• What is expected: The required output is the exact run of lines in the listing below from the line holding "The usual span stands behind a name" through the line holding "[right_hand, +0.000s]", with no pictures.

• Information shown:
★ ★ ★ ★
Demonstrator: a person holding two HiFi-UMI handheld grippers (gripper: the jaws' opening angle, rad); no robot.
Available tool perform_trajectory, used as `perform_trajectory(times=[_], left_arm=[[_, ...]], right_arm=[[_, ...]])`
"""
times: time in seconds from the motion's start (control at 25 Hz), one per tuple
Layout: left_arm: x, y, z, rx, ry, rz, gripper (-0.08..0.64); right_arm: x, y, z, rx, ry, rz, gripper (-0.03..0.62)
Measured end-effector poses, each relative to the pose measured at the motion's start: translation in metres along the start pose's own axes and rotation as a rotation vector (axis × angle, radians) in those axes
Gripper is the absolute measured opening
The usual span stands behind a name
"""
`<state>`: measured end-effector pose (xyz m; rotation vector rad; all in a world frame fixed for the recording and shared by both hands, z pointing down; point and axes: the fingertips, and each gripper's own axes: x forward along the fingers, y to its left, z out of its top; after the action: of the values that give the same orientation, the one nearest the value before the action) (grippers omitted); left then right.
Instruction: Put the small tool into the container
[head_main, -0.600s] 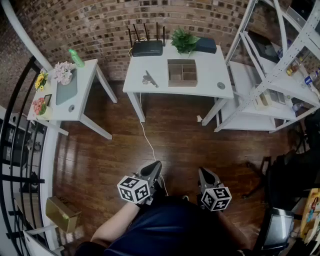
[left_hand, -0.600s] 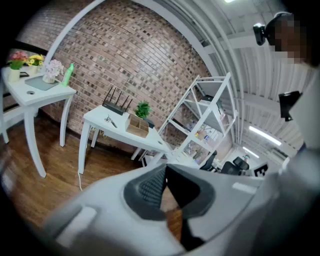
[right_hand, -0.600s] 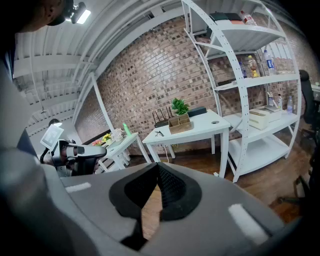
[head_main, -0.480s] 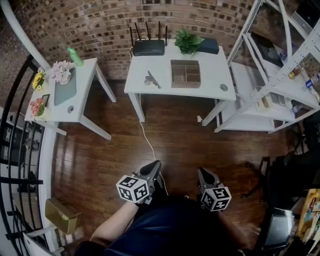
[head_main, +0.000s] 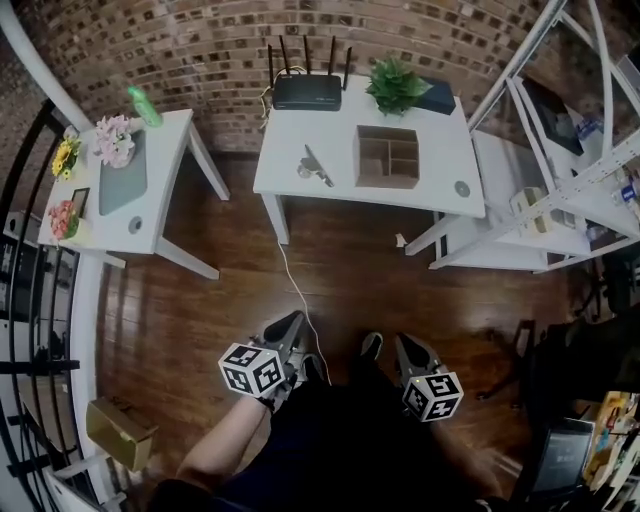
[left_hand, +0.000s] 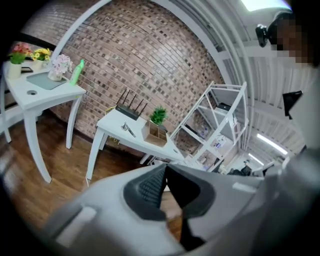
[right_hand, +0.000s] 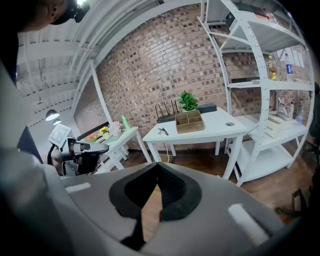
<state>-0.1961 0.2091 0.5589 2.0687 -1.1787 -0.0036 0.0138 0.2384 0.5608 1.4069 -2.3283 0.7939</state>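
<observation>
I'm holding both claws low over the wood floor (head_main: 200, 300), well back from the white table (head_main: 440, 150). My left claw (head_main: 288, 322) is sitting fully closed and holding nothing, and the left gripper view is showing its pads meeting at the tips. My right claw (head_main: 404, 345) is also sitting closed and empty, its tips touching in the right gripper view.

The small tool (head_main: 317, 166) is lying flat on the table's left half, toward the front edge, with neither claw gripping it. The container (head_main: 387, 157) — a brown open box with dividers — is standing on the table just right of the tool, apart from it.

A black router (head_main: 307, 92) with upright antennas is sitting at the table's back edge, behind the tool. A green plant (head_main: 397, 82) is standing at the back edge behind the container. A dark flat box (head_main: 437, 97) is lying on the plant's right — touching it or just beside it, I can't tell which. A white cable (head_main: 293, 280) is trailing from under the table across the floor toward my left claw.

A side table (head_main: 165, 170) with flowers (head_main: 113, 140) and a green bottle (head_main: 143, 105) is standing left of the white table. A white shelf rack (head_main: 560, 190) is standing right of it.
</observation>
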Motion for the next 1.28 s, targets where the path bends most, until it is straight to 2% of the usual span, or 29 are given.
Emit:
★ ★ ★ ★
• Answer for the task:
The usual span stands behind a name
"""
`<state>`: measured end-effector pose (xyz m; rotation vector rad; all in a world frame fixed for the recording and shared by both hands, z pointing down; point and axes: the fingertips, and each gripper's own axes: x forward along the fingers, y to its left, z out of its top; after the action: of the values that give the same orientation, the one nearest the value before the action) (grippers omitted); left then right.
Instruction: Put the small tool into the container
[head_main, -0.600s] 
[left_hand, -0.600s] 
[right_hand, -0.600s] 
[head_main, -0.480s] 
[head_main, +0.000s] 
[left_hand, +0.000s] 
[right_hand, +0.000s] 

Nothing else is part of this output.